Starting point is 00:22:57 How many companies did you see fold up shopping and let go of half their employees? It's been very scary. I mean, looking back where we are today, a lot of things have actually normalized, but nobody knew what was going to happen
Starting point is 00:23:13 when it first hit. And on both sides of the table, people were scared. I mean, the deals that were in the works where, oh my God, get this closed as soon as possible. I don't care, accept all of the terms that we've been fighting over. Just close. That's from the founder's side.
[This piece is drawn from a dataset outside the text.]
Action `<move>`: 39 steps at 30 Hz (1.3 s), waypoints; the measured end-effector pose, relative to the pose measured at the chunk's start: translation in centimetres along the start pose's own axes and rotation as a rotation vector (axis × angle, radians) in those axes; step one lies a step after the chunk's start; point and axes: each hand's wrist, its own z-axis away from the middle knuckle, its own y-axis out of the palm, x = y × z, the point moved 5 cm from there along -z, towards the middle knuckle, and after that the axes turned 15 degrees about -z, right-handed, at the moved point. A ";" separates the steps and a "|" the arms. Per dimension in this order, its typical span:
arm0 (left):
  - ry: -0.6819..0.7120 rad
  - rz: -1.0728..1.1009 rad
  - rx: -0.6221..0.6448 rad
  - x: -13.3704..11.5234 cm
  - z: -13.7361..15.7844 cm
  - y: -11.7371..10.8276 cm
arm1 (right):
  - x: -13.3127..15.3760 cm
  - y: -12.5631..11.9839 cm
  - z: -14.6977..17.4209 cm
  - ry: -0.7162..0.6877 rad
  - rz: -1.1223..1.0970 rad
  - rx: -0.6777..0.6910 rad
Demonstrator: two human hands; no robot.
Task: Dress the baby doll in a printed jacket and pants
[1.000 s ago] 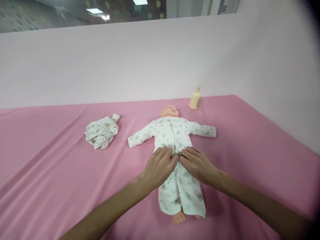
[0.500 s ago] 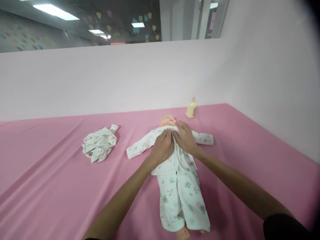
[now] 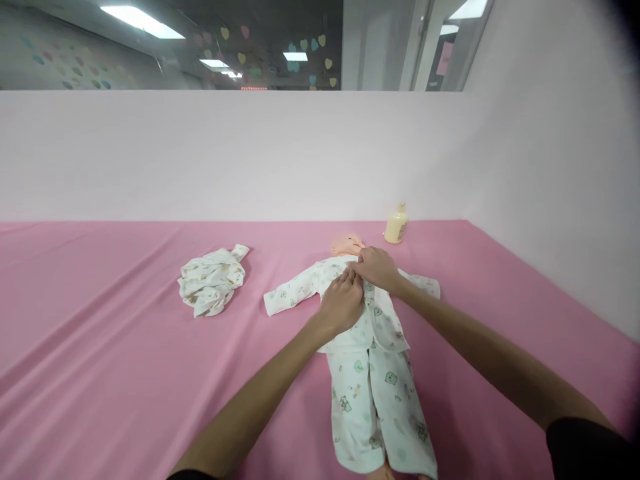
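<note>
A baby doll (image 3: 347, 244) lies on its back, dressed in a white printed pajama top (image 3: 300, 287) and matching pajama pants (image 3: 357, 407). The top's sleeves stretch out to both sides. At the upper chest, my left hand (image 3: 343, 303) is closed on the front edge of the pajama top, its fingers bunched together. My right hand (image 3: 379, 268) pinches the same front edge just above, near the collar. The fingertips of both hands meet there; any button or snap between them is hidden.
A crumpled white printed garment (image 3: 213, 281) lies to the left on the pink sheet (image 3: 125, 373). Behind the doll's head, to the right, stands a pale yellow pump bottle (image 3: 396, 225). White padded walls (image 3: 225, 157) border the back and right sides.
The view has shifted, so everything sits slightly further right. My right hand's fingers have curled from spread to a pinch near the collar; my left hand stays on the pajama top's front.
</note>
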 end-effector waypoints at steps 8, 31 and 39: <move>0.031 -0.048 -0.008 -0.2 0.2 0.7 | 2.6 -0.1 -2.4 0.027 0.261 0.196; -0.048 0.231 0.026 2.7 -0.7 -1.3 | 1.5 -0.7 -4.1 -0.119 0.352 0.373; -0.209 0.414 -0.006 5.7 -5.2 0.5 | -3.0 -0.9 -2.7 0.073 -0.621 0.275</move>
Starting point is 00:23:30 That's from the founder's side. That's from the founder's like, here's seven things that are really important to me. And then it's like, you can't leave your house for 30 days. They were like, rip that up. Get the money. Let's go back. And you're like, I mean, it's got to be frustrating for you. And the founder's like, I want to die on this hill.
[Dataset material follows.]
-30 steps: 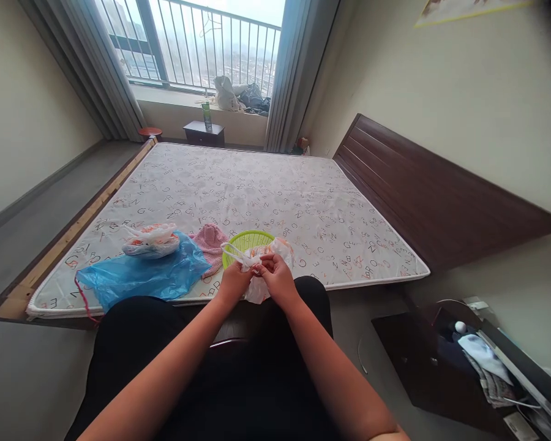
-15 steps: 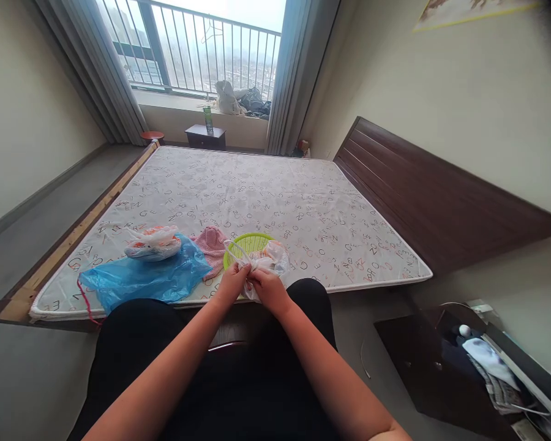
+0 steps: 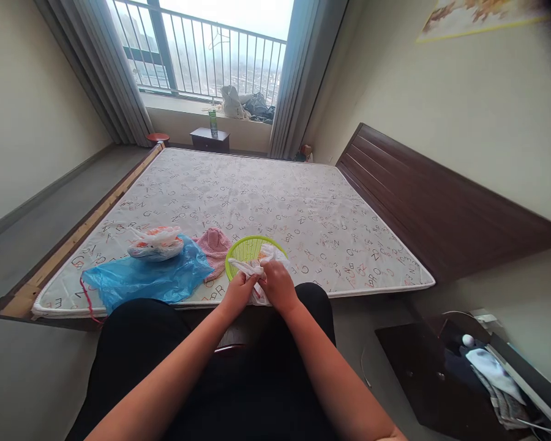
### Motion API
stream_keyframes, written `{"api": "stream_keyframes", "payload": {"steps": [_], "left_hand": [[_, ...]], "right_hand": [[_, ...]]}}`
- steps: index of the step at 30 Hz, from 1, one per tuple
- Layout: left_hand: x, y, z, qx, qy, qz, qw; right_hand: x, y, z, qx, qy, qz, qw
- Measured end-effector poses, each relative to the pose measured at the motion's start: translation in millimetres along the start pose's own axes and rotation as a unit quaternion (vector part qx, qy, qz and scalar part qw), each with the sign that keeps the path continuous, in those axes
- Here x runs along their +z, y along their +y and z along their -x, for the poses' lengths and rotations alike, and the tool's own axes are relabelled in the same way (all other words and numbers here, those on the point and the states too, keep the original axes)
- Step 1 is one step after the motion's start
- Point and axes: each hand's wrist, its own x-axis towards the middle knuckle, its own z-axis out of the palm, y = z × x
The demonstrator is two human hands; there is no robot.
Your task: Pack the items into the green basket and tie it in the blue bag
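Both of my hands grip a white plastic bag (image 3: 270,252) just above the near edge of the mattress. My left hand (image 3: 239,290) pinches its gathered top from the left, while my right hand (image 3: 277,283) is closed on it from the right. Behind and under the bag sits a lime-green basket (image 3: 239,250), partly covered by it. A pink cloth (image 3: 213,246) lies left of the basket. Further left, a second plastic bag (image 3: 156,244), white with orange markings, rests on a spread blue plastic bag (image 3: 147,278).
The letter-printed mattress (image 3: 257,190) lies on a wooden bed frame with a dark headboard (image 3: 422,190). A dark nightstand (image 3: 408,367) holding folded cloths stands low on the right. By the window is a small cabinet (image 3: 210,141) with a green bottle (image 3: 213,122).
My right hand has turned and moved slightly up over the bag's top; the bag's white handle now lies flatter toward the left. The view has shifted slightly.
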Motion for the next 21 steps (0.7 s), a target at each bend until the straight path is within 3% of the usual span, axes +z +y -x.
{"api": "stream_keyframes", "payload": {"steps": [3,6,9,13,18,21], "left_hand": [[-2,8,5,0.040,-0.036,-0.088,0.995],[-3,15,13,0.104,-0.047,-0.159,0.981],[-3,19,18,0.163,-0.045,-0.220,0.961],[-5,21,17,0.213,-0.059,-0.281,0.934],[-8,17,12,0.232,-0.042,-0.329,0.914],[-11,14,10,0.226,-0.035,-0.335,0.914]], "right_hand": [[2,5,-1,-0.073,0.028,0.005,0.997],[3,7,-6,-0.100,-0.039,-0.017,0.994],[2,5,-10,-0.028,-0.087,-0.007,0.996],[2,-1,-8,0.088,-0.086,0.023,0.992],[8,-8,-3,0.130,-0.087,0.009,0.988],[10,-10,-2,0.141,-0.078,-0.067,0.985]]}}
Starting point is 00:23:48 This is a point. I will not give an inch on. And it's a point that doesn't matter. It is. And that's where, to be honest, like good counsel who have seen this over and over and over again, can provide some advice on that and try to guide them in the right direction in terms of, okay, what is it that you're really concerned about? What are you really trying to protect against?
Starting point is 00:24:10 And here's all the other ways that you can do that. This isn't the one to fight over. Also, when you're the CEO founder, how many times in your career will end on this? Have you seen a VC magically decide they're going to replace the founder with themselves and start running the business? Not with themselves. They may say, yes, we do a founder search. Yeah, they may say, you're not the right person for this role. Let's bring somebody else in.
Starting point is 00:24:36 But even that, I mean, it doesn't happen. An extraordinary founder, an extraordinary founder has so much leverage by being good at what they do. It transcends all legal. It transcends all legal points. Yes, and I will say, high performance. I get asked this question all the time of how can I make sure that I continue to have control? How do I make sure that I'm not going to get kicked out? How do I make sure that all of these rights that I'm giving to investors that aren't, they're not going to be abused?
Starting point is 00:25:06 And I think there is actually just one really simple answer. And that's just kick ass at the business. If you do that, if you do that, investors are going to be happy. They're not going to try to get you out. They're not going to try to abuse. are not going to try to do crazy stuff. If the business is doing well, you're going to have an easy route.
Starting point is 00:25:25 I mean, if you watch the last dance, Dennis Rodman got away with a lot of shenanigans because he knew how to rip down 22 boards in a playoff game. I'll leave it at that. Becky, thank you so much for doing this. If you want to get in touch with Becky, it's never too early. I mean, maybe not in the idea stage,
Starting point is 00:25:43 but if you're starting a company, R-D-G-R-D-E-G-R-A-W at W-S-G. They're my attorneys. They do a great job. And you can tell just from the passion here in the startup basics we do every decade that you really care about this stuff. And you love doing it, don't you? Absolutely. This is the fun part.